Page 32 of Fish Tails


  “This was long, long before you were born.”

  “Oh, yes. Trudis had many children before she had me. Six of them. I would have had two older half sisters, the first two Ma had, except she let one of them drown and coyotes get the other. She would probably have let me die, too, but Grandma came back in time to see I was taken care of.”

  “Just a moment!” Xulai cried, abruptly reverting to her imperious manner. “Why didn’t she come back to protect the two girls your mother had earlier?”

  Needly felt her body stiffen. The voice was like . . . Pa’s voice. Sometimes.

  Abasio rose, stretched, came to put his hand gently upon Needly’s shoulder. “Xulai, we’re not conducting an inquisition here, are we? Are you accusing Needly of something?”

  Xulai’s mouth dropped open; she bit her lip. “Oh my, I did, didn’t I? I’m so sorry, Needly. I didn’t mean to sound inquisitorial! When I get interested in something, Precious Wind says sometimes I go after it like a terrier after a rat!”

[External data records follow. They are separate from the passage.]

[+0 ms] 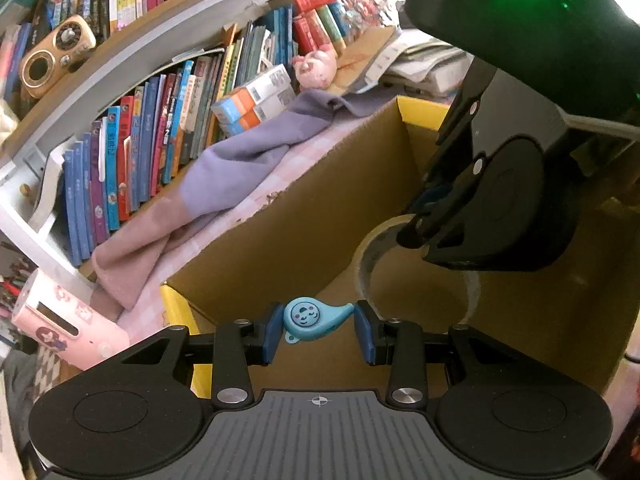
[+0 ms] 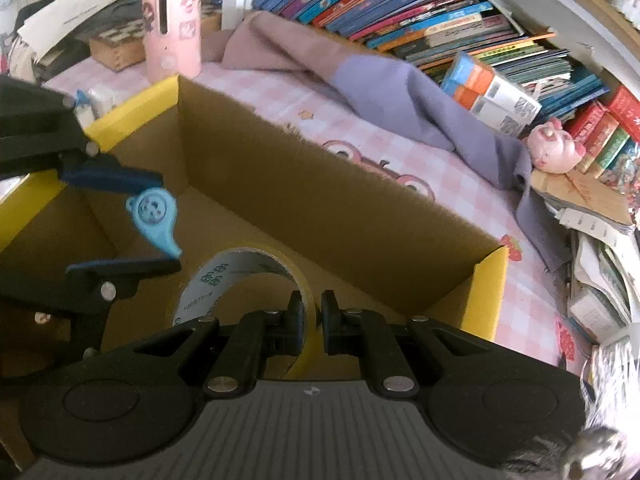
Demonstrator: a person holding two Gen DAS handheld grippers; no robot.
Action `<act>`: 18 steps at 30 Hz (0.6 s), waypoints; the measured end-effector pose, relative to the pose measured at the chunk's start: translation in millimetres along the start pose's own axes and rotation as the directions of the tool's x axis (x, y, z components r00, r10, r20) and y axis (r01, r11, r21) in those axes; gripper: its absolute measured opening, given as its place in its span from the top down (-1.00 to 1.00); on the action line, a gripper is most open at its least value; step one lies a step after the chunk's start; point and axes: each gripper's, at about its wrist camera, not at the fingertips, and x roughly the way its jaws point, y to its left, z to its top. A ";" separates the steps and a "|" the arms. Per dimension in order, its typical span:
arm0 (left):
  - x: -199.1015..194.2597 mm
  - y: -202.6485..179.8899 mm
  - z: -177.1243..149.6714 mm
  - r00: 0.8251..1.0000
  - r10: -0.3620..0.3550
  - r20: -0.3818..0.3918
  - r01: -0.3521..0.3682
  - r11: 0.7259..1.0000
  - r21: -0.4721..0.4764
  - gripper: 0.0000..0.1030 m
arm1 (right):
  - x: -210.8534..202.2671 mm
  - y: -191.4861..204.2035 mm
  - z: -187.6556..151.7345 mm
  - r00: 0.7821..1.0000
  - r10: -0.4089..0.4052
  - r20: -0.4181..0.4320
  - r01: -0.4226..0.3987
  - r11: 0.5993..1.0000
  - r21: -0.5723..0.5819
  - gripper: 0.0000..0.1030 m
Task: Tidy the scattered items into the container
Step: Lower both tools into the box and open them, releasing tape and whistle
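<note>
The box (image 2: 280, 184) is made of brown corrugated cardboard, matt inside, with a smooth yellow coating on its outer faces and a frayed, rough top edge. The blue toy (image 1: 308, 317) is of smooth, slightly glossy plastic. The tape roll (image 2: 240, 276) is glossy film on a printed paper core. The left gripper (image 1: 318, 330) is formed of matt black plastic, with shiny metal rivets and blue rubbery pads (image 1: 273, 330). The cloth (image 2: 420, 96) is soft and matt.

One cardboard box (image 2: 360, 216), one tape roll (image 2: 224, 276), one blue whistle (image 1: 308, 317).
</note>
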 end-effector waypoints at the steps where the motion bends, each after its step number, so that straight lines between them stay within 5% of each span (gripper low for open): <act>1: 0.8 0.1 -0.3 1.000 0.002 -0.006 -0.002 1.000 0.000 0.28 | 0.5 0.4 0.1 1.000 0.001 -0.004 -0.001 1.000 -0.002 0.83; 13: 3.9 0.3 -1.9 0.999 0.010 -0.045 -0.010 1.000 -0.009 0.19 | -0.2 2.1 -1.0 1.000 0.002 -0.011 -0.002 1.000 -0.013 0.81; 14: 4.1 -0.1 -2.3 0.999 0.014 -0.049 -0.014 1.000 -0.010 0.13 | -0.4 2.1 -1.1 1.000 0.004 -0.011 -0.004 1.000 -0.012 0.78; 16: 3.5 -1.1 -2.3 0.998 0.034 -0.048 -0.034 0.999 -0.008 -0.34 | -1.3 2.0 -0.7 1.000 0.003 -0.001 -0.003 1.000 -0.011 0.77; 18: -0.8 -2.9 -1.8 0.998 0.051 -0.026 -0.051 0.999 -0.008 -0.48 | -2.3 1.3 -0.1 1.000 -0.001 0.012 0.001 1.000 -0.007 0.72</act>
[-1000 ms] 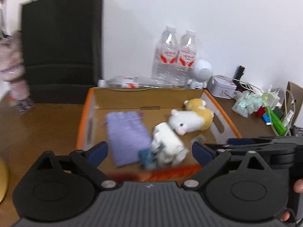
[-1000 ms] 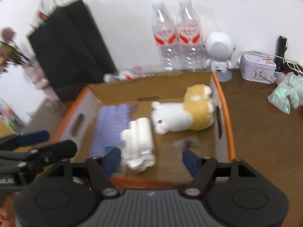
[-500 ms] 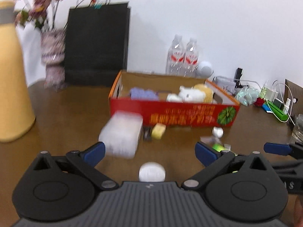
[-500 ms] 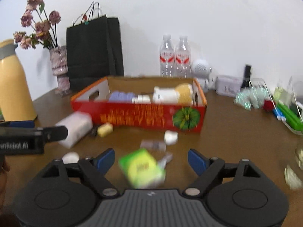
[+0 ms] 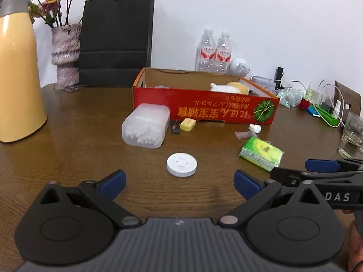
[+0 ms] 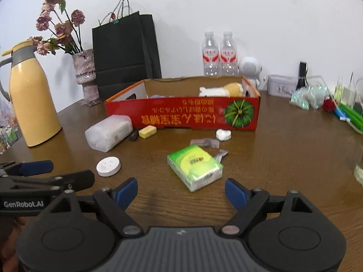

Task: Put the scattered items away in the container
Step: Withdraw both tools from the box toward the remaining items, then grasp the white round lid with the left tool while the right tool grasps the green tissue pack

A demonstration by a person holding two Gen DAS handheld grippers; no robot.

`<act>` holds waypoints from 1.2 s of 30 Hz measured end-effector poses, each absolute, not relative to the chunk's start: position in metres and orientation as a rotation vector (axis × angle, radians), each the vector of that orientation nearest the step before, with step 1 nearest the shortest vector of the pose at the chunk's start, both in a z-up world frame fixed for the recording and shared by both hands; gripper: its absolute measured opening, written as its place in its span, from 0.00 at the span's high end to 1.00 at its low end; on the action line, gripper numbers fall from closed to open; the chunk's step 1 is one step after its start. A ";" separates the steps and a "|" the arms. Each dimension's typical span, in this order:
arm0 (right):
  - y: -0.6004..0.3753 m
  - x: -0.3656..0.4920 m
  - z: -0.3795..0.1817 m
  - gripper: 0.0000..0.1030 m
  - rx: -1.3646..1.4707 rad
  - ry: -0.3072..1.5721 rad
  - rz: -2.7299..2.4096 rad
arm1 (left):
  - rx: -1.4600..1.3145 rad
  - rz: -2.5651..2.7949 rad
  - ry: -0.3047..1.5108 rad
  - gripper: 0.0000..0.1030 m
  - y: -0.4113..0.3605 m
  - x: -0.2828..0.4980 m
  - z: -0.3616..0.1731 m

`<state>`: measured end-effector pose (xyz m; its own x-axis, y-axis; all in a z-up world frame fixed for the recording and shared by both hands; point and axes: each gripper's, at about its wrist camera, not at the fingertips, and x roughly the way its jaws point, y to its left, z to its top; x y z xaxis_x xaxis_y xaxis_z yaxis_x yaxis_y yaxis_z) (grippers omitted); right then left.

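Note:
A red cardboard box [image 5: 204, 111] [image 6: 181, 115] holds a plush toy [image 5: 229, 87] [image 6: 222, 90] and a purple pouch. Scattered in front of it: a clear cotton-swab box [image 5: 146, 125] [image 6: 109, 132], a white round disc [image 5: 181, 165] [image 6: 108, 166], a yellow block [image 5: 187, 124] [image 6: 147, 131], a green tissue pack [image 5: 261, 153] [image 6: 195, 167] and a small white cap [image 5: 254, 128] [image 6: 223, 134]. My left gripper [image 5: 179, 183] is open and empty, just short of the disc. My right gripper [image 6: 181, 192] is open and empty, just short of the tissue pack.
A yellow thermos [image 5: 18, 68] and a vase of dried flowers [image 5: 65, 54] stand at the left, with a black paper bag [image 5: 115, 40] behind. Two water bottles [image 5: 213, 53] and a white speaker [image 5: 239, 66] stand behind the box. Clutter and a glass [image 5: 351, 136] sit at the right.
Both grippers have pulled back from above the box's inside to low over the table in front of it. The loose items on the table have come into view.

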<state>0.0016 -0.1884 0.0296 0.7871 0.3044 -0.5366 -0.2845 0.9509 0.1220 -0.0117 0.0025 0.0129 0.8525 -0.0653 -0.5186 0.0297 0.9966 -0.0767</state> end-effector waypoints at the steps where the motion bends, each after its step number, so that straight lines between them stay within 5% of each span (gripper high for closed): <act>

  “Terrier? Precious Wind?”

  Abasio answered. “Precious Wind is Xulai’s oldest and best woman friend. One who has a soothing effect upon her. A terrier is an extremely energetic, rat-­killing dog that can drive ­people crazy digging at things.” He gave Xulai a studied and admonitory look. “If it cannot find a real rat, it will mindlessly and protractedly seek to uncover a hypothetical one. However, neither terrier nor friend is pertinent to this discussion. And it is merely a discussion, isn’t it, Xulai? Hmm? Of course it is, and Xulai wonders—­merely wonders—­why your grandmother did not protect Trudis’s first two daughters.”

  “She said there was no point in saving any child parented by Trudis and Gralf,” she answered flatly. Seeing Xulai’s body go into a spontaneous shiver, as though she were shaking off fleas, Needly laughed, an uncomfortably strained sound. “I know, Xulai. I know it sounds dreadful to you. But given that heritage, no Hench-­born child could be changed! Whatever Grandma was doing, she had to do it in the valley, and it was because Gralf was not my father that Grandma came back when I was born.”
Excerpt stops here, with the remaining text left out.